[[ Dataset content open ]]

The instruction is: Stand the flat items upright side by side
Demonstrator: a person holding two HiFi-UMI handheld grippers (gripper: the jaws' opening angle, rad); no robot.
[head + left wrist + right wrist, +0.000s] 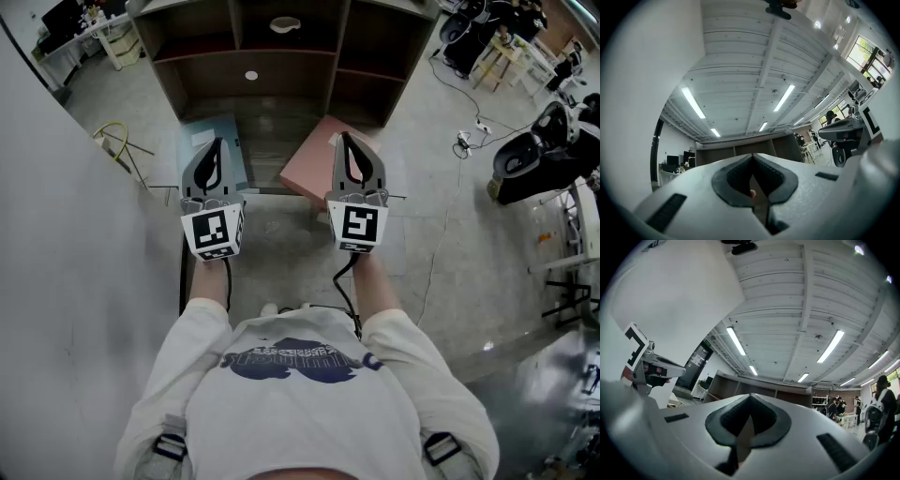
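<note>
Found the blue flat item (pixel 202 129) and the pink flat item (pixel 309 167) lying flat on the floor before the shelf (pixel 234 54), set apart from each other. Held the left gripper (pixel 217 148) and the right gripper (pixel 346 142) above them, both closed and empty. Judged the standing-up not yet begun; needed next to lower one gripper, open it and close it on an item's edge.
</note>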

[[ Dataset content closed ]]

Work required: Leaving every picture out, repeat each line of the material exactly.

Task response:
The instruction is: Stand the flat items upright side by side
Demonstrator: a person holding two HiFi-UMI handheld grippers (gripper: the jaws' opening angle, rad); no robot.
[head + left wrist + right wrist, +0.000s] 
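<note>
Found the blue flat item (pixel 202 129) and the pink flat item (pixel 309 167) lying flat on the floor before the shelf (pixel 234 54), set apart from each other. Held the left gripper (pixel 217 148) and the right gripper (pixel 346 142) above them, both closed and empty. Judged the standing-up not yet begun; needed next to lower one gripper, open it and close it on an item's edge.
</note>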

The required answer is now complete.